Stayed a couple nights in both Ciudad del Carmen and Campeche. Not a whole lot to report on either.  Geographically, Ciudad del Carmen is pretty interesting. It is essentially a little island with huge concrete bridges joining it to the mainland on the east and west sides. It used to be a sleepy fishing town up until the 1970’s when Pemex discovered massive oil reserves offshore. Now it serves as home for foreign and Mexican oil workers – many from Texas. High-end hotels and restaurants are plentiful here entwined with the humble shacks and modest old homes of the poor fishermen. Between the 16th and 18th century the island was inhabited by pirates who used to launch raids from here against the Spanish. Curious thing about this place is that it isn’t even mentioned in the Lonely Planet. We stayed at a rundown but character-filled hotel a block off the beach. The hotel looked like it was from a bygone era, the 50’s I’d guess, when the seaside strip was a popular vacation destination. Now most of the hotels along the Playa Norte are crumbling, mosquito-infested relics with inattentive workers and dirty sheets (in our case blood stained). Our hotel had an old school swimming pool and a room transformed into a refuge for parrots and ducks. The parrots would lob abuse at me as I went for my morning swims. The beach, a block away, was packed on the weekends. Not a single gringo anywhere to be seen, just heaps of Mexican families getting shitfaced under tents, palapas, tail-gating. Lots of ATVs and dirt bikes rolling up and down the beach. Garbage everywhere, of course. The funniest part is watching the Mexi’s swim in their clothes. Many of the men even had cowboy hats on, one of which did a backstroke right past us. Probably smart considering the scorching sun this far south. Definitely some of the hottest days I’ve experienced yet. As the expat gringos say, “Campeche is hotter than the hinges of hell.”
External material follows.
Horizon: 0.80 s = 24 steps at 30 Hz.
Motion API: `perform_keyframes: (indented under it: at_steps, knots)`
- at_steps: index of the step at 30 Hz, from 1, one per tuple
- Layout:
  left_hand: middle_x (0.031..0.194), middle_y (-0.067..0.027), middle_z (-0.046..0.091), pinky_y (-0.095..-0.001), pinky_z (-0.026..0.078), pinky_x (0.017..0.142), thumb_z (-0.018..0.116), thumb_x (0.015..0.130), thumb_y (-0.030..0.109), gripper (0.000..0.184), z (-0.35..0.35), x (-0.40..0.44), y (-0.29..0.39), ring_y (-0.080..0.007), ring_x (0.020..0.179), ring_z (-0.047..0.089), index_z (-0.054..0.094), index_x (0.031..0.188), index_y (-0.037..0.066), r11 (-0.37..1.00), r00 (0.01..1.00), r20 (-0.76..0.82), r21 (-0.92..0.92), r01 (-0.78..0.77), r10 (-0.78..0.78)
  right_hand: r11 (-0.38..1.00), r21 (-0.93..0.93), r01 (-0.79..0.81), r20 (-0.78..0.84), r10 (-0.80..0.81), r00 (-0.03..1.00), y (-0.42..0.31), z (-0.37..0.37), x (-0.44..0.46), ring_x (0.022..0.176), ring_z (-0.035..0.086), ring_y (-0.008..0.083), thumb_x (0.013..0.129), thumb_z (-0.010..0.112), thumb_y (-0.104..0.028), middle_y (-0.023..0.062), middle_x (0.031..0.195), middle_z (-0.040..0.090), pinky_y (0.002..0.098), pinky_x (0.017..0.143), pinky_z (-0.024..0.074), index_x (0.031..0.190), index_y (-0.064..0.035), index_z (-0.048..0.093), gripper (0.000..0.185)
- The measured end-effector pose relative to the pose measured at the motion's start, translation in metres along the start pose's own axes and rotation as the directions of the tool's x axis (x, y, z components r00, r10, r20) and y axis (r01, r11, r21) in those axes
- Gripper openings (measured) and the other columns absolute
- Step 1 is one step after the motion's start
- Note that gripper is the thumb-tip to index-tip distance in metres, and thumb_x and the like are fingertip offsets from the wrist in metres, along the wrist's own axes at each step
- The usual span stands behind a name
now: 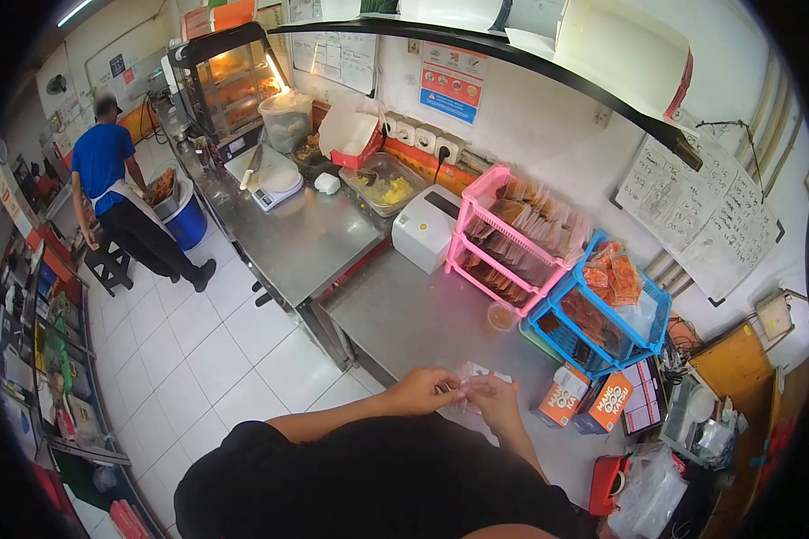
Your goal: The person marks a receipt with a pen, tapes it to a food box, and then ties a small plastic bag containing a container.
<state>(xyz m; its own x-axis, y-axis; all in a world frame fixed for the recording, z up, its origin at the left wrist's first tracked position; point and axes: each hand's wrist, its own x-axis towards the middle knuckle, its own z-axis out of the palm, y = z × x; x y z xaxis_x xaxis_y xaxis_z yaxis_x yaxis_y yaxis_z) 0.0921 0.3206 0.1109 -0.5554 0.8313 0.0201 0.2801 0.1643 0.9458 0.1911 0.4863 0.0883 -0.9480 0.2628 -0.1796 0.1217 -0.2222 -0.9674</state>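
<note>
Close to my body, over the steel table, my left hand [425, 391] and my right hand [496, 401] meet with fingertips pinched together. Between and just behind them shows a thin clear plastic bag [475, 369] with reddish print. Both hands appear closed on its edge; my fingers hide part of it. Beyond the hands stands a small lidded cup [502, 316] of brownish sauce. To the right of my right hand are two orange and white printed boxes [562, 396].
A pink rack [510, 235] and a blue rack [593, 310] hold many sachets. A white printer-like box [424, 227], a scale [277, 190] and a tape dispenser [608, 483] stand around. A shelf [512, 45] hangs overhead. A person in blue [108, 157] stands by a blue bucket.
</note>
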Motion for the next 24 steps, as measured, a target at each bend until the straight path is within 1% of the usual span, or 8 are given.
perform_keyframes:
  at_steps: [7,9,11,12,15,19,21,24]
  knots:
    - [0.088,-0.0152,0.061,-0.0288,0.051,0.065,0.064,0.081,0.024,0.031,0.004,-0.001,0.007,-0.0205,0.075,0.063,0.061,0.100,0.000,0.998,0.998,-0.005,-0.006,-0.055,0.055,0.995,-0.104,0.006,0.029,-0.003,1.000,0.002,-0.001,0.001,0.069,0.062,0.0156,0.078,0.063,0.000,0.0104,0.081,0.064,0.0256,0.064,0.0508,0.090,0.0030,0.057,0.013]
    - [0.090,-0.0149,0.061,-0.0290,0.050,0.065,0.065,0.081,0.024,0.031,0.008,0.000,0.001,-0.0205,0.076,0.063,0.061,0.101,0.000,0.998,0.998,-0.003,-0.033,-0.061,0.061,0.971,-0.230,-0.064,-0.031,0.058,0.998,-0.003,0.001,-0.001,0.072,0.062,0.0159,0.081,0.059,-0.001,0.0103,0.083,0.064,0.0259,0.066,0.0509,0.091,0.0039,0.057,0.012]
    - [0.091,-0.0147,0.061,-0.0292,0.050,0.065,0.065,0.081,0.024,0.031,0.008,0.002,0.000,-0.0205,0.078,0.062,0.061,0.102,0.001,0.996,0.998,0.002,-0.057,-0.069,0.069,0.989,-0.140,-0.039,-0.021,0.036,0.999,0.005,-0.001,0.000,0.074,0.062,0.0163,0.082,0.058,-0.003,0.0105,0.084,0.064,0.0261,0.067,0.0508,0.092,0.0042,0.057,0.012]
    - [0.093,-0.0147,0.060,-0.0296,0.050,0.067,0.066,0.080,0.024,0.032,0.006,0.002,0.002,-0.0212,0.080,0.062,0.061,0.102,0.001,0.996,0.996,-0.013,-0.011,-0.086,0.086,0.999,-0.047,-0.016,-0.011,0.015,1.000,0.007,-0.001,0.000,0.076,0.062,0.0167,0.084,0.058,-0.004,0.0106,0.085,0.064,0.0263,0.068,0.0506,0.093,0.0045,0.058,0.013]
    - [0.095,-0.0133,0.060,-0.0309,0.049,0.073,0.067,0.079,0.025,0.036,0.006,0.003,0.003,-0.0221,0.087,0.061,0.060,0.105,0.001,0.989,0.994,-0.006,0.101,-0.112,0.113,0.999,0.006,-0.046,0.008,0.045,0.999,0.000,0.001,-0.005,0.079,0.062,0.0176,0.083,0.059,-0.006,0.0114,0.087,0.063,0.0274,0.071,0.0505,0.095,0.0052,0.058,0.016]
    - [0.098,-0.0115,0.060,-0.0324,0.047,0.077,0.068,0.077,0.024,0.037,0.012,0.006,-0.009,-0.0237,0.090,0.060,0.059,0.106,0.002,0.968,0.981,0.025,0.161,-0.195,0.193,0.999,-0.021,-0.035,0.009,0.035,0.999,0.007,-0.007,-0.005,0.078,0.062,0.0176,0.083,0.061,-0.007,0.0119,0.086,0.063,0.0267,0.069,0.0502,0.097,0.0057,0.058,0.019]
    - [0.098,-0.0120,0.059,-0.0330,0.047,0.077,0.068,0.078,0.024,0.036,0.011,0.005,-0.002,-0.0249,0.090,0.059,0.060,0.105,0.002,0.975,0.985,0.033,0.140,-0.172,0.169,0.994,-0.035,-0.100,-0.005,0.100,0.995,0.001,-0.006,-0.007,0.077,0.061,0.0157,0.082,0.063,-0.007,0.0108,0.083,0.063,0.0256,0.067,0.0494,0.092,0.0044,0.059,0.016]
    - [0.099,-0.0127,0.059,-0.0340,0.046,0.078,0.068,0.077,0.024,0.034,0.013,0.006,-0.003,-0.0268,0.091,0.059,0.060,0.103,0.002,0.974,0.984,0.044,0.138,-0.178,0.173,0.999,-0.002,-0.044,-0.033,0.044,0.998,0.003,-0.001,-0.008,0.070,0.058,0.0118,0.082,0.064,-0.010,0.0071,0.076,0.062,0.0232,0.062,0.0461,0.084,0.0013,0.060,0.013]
This guy was awesome. Helped me replace my final drive sprocket.

This guy was awesome. Helped me replace my final drive sprocket.

While I was waiting for Tanya to show up in town, I found a boisterous vaquero bar a couple doors down from the hotel. It was Sunday afternoon  and all of the 50 some tables were full with half-cut vacationing Mexicans sipping micheladas and shooting tequila. There were minstrel mariachi singers in matching shirts going from table to table taking requests. This city really does appear to be for Mexican’s only because there were no other gringos anywhere and I actually felt a bit of a hush as I walked into the festive bar with all eyes falling upon me in stunned surprise. Finding a table was reminiscent of a prison dining room scene from a movie. Once I found a spare seat to slink into, I started to enjoy the jovial scene around me. This was a real traditional, old school Mexican bar. I hadn’t seen any place this lively since the night Sonia and Gerald took me to Hussongs in Ensenada. I started having a blast taking in the music and chatting with the other patrons. I knew I was going to be a bit ‘barach’ by the time Tanya got to town. I did learn a valuable lesson at this restaurant. I ordered an item on the menu called huevas expecting eggs. I realized that the menu said huevas and not huevos, but figured it was either a misprint or a local ambiguity. At no time did it occur to me that I would have a plate of really gross looking sausages filled with fish eggs put in front of me. Apparently, huevas translates to roe in Spanish. The senora sitting in front of the kitchen had a good laugh when I went up to explain my mistake and try to barter for some eggs.


This is how they do safety at Mexican construction sites.

This is how they do safety at Mexican construction sites.

The reason for visiting Ciudad Del Carmen other than it looked real cool on the map, was that we would traverse through the Reserva de les Biosfera Pantanos de Centla which at 300K ha is the largest wetlands reserve in North America. I looked at staying within the reserve but the only lodging I could find online charged 2000 pesos per noche. No thanks. Just driving through on the main road provided a great look at the natural vegetation and birdlife within the reserve. It took nearly two hours to drive through the marshlands and we avoided the assured mosquito onslaught by not staying at a lodge. This region contains one of the most biologically diverse ecosystems in the country with numerous biotopes including dunes, marshes, estuaries, mangroves, and lakes containing both fresh and brackish river. There are also 569 different plant species as well as 39 species of fish, 50 amphibians and reptiles, 60 mammals and 125 of birds. Some of the fauna that call the reserve home are storks, mallard ducks, peregrine falcons, osprey, iguana, crocodiles, manatee, otters, deer, jaguar, ocelots and howler monkeys. As well as protecting the flora and fauna, the reserve is also home to 15,000 Mayan mestizos. They are allowed to stay and live off the land permitted they are not destructive to the ecology. Major threats to the area include: development of the oil industry, lack of security personnel, pollution, deforestation, cattle ranching, illegal fishing and poaching and fires.